La Cour de cassation rappelle dans cet arrêt la procédure de modification d’un élément essentiel du contrat de travail pour motif économique :
- En faire la proposition au salarié par lettre recommandée avec avis de réception.
- La lettre de notification doit informer le salarié qu’il dispose d’un mois à compter de sa réception pour faire connaître son refus.
L’employeur qui ne respecte pas ces formalités ne peut se prévaloir ni d’un refus, ni d’une acceptation de la modification du contrat de travail par le salarié.

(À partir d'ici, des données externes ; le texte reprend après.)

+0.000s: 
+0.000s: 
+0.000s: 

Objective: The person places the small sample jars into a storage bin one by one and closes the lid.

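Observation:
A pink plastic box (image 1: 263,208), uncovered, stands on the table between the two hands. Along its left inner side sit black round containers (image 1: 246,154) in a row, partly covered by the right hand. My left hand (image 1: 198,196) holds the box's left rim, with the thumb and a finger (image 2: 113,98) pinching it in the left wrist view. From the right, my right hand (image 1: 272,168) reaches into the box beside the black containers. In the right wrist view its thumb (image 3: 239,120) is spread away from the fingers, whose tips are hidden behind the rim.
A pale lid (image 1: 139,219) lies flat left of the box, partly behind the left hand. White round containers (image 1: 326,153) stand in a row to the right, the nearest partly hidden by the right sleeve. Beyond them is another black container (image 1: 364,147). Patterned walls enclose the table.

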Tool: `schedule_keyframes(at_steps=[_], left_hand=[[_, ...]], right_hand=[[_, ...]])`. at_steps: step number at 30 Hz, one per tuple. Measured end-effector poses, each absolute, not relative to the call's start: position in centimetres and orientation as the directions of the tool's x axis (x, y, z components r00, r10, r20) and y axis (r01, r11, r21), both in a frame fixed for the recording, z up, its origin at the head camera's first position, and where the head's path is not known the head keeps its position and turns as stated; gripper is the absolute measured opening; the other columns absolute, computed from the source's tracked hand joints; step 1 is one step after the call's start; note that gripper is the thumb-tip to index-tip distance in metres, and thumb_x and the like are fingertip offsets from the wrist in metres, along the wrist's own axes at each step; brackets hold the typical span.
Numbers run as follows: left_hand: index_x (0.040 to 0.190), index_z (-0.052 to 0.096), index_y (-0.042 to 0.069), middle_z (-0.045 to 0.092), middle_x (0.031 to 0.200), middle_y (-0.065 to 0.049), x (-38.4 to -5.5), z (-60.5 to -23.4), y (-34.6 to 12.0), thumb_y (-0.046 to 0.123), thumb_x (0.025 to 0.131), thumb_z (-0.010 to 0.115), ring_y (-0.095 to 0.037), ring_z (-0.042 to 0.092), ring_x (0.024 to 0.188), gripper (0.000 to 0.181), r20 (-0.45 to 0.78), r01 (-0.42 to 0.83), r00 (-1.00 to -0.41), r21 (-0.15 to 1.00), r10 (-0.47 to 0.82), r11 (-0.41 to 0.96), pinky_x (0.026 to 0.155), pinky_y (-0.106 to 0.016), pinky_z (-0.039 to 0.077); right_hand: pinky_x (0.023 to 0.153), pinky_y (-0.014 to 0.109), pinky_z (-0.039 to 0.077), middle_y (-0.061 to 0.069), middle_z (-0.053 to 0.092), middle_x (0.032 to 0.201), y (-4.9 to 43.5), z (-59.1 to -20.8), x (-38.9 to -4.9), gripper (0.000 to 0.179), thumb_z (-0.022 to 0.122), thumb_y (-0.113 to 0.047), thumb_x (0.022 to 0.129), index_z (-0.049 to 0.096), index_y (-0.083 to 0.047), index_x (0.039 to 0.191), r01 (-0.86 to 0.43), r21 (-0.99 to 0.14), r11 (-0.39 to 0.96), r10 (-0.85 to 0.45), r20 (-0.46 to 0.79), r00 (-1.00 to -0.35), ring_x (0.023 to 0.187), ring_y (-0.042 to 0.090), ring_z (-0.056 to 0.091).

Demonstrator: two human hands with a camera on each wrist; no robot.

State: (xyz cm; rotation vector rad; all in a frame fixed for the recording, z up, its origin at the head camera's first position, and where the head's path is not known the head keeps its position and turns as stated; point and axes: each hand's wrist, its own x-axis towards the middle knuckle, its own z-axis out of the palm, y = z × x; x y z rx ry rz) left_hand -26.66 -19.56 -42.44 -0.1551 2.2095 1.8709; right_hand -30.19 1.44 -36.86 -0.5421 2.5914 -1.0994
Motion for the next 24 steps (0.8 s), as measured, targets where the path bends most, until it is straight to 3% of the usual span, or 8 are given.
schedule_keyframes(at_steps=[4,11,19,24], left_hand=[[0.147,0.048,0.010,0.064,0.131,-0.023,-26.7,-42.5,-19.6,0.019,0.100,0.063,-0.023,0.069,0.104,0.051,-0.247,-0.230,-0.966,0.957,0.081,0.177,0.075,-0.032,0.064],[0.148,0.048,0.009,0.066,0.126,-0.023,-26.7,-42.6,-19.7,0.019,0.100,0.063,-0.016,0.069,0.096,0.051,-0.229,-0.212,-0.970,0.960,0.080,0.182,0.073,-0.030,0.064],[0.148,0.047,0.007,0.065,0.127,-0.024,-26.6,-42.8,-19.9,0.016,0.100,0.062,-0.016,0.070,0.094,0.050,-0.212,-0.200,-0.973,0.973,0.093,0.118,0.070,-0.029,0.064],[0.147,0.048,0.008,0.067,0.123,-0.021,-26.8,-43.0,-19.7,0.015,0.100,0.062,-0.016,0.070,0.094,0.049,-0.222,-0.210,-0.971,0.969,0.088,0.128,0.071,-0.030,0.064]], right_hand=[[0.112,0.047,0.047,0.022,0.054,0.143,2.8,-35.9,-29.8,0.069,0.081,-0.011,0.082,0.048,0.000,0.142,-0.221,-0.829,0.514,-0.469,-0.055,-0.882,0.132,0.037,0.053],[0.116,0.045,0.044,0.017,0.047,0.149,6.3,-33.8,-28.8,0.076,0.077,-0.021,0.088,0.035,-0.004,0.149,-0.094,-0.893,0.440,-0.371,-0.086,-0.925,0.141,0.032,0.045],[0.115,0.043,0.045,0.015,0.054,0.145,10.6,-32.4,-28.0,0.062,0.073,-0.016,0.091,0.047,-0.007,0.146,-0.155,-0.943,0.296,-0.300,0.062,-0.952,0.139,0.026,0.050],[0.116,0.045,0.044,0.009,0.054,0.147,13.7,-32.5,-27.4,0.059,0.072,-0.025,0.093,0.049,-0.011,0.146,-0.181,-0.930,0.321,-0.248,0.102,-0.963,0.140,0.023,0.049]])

En l’espèce, l’employeur n’avait respecté aucune des formalités prévues par l’article L.1222-6 du Code du travail (envoi de la proposition par lettre RAR et délai de réflexion d’1 mois). Il ne pouvait donc pas se prévaloir d’une acceptation de la proposition.
Travail dissimulé
Cass.soc. 4 décembre 2024, n°23-14.259
Ce qu’il faut retenir
La non-déclaration par l’employeur d’un avantage en nature consistant en la mise à disposition d’un logement de fonction à titre gratuit à un salarié constitue du travail dissimulé
Le cas détaillé
Après son licenciement, un salarié conteste ce dernier devant la juridiction prud’homale et demande le paiement de diverses sommes au titre de l’exécution et de la rupture du contrat de travail.
La cour d’appel condamne l’employeur à payer au salarié une somme à titre d’indemnité pour travail dissimulé. En effet, le salarié était logé par son employeur dans un bâtiment de l’entreprise, avantage non indiqué sur ses bulletins de paie.
L’employeur se pourvoit en cassation.
La Cour de cassation confirme l’arrêt de la Cour d’appel qui a jugé, à bon droit, que la mise à disposition gracieuse d’un logement de fonction est constitutive d’un avantage en nature qui doit être évalué pour être soumis à cotisations sociales. L’intention de l’employeur de dissimuler cet avantage, non indiqué sur les bulletins de paie, était caractérisée.